DATA:
>>>>>
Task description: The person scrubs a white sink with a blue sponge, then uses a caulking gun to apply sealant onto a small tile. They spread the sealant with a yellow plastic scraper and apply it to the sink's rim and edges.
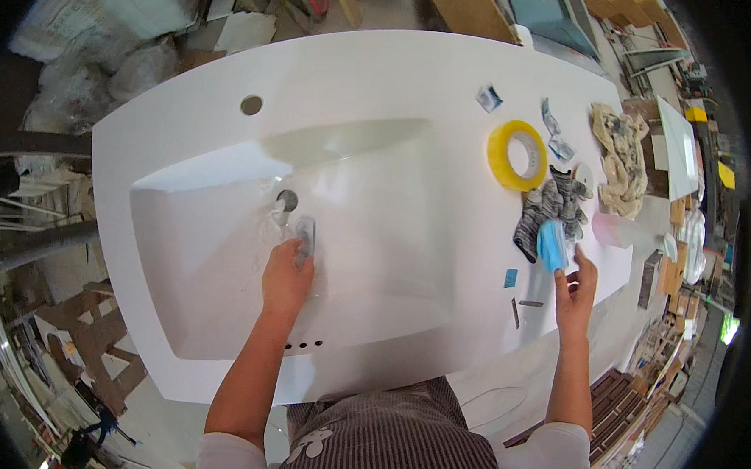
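My left hand (286, 279) reaches down into the white basin (375, 234), its fingers closed round a small greyish, see-through item (306, 234) whose kind I cannot make out. Just beyond lies the drain hole (287, 200), with a whitish crumpled bit (274, 219) beside it. On the flat countertop at the right, my right hand (576, 287) has thumb and fingertips at the near edge of a blue face mask (552, 244). The mask overlaps a pair of grey knitted gloves (555, 201).
Behind the gloves lies a yellow tape roll (494, 156), with small torn packets (488, 98) farther back. A beige rag (621, 158) and a pinkish clear bottle (626, 232) are at the right edge. Nearer me are a blue square (510, 278) and thin dark strips (515, 312).
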A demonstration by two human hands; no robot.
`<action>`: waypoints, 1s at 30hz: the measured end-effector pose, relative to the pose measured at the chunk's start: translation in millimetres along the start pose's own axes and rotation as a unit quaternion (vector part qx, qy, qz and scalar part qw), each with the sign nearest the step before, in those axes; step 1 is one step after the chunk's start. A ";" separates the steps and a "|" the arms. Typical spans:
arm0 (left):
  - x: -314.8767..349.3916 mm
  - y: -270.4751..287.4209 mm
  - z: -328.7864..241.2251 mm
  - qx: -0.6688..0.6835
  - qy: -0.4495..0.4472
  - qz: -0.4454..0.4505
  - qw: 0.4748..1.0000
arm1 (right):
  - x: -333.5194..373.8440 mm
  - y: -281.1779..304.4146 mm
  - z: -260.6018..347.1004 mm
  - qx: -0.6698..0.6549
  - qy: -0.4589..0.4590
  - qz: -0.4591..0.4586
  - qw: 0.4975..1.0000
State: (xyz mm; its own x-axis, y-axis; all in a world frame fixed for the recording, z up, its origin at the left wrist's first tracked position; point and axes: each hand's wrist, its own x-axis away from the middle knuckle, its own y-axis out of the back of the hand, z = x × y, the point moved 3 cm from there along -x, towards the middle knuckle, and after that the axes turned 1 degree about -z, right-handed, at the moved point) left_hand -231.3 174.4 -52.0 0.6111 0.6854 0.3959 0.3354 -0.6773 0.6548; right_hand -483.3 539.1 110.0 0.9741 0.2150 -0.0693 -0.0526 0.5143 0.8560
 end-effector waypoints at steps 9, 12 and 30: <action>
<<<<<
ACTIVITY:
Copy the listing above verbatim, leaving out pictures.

WORKED SOLUTION:
Task description: The person scrubs a white sink with a blue sponge, then uses a caulking gun to apply sealant onto a small tile. They spread the sealant with a yellow plastic scraper and apply it to the sink's rim and edges.
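My left hand (286, 279) reaches down into the white basin (375, 234), its fingers closed round a small greyish, see-through item (306, 234) whose kind I cannot make out. Just beyond lies the drain hole (287, 200), with a whitish crumpled bit (274, 219) beside it. On the flat countertop at the right, my right hand (576, 287) has thumb and fingertips at the near edge of a blue face mask (552, 244). The mask overlaps a pair of grey knitted gloves (555, 201).
Behind the gloves lies a yellow tape roll (494, 156), with small torn packets (488, 98) farther back. A beige rag (621, 158) and a pinkish clear bottle (626, 232) are at the right edge. Nearer me are a blue square (510, 278) and thin dark strips (515, 312).
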A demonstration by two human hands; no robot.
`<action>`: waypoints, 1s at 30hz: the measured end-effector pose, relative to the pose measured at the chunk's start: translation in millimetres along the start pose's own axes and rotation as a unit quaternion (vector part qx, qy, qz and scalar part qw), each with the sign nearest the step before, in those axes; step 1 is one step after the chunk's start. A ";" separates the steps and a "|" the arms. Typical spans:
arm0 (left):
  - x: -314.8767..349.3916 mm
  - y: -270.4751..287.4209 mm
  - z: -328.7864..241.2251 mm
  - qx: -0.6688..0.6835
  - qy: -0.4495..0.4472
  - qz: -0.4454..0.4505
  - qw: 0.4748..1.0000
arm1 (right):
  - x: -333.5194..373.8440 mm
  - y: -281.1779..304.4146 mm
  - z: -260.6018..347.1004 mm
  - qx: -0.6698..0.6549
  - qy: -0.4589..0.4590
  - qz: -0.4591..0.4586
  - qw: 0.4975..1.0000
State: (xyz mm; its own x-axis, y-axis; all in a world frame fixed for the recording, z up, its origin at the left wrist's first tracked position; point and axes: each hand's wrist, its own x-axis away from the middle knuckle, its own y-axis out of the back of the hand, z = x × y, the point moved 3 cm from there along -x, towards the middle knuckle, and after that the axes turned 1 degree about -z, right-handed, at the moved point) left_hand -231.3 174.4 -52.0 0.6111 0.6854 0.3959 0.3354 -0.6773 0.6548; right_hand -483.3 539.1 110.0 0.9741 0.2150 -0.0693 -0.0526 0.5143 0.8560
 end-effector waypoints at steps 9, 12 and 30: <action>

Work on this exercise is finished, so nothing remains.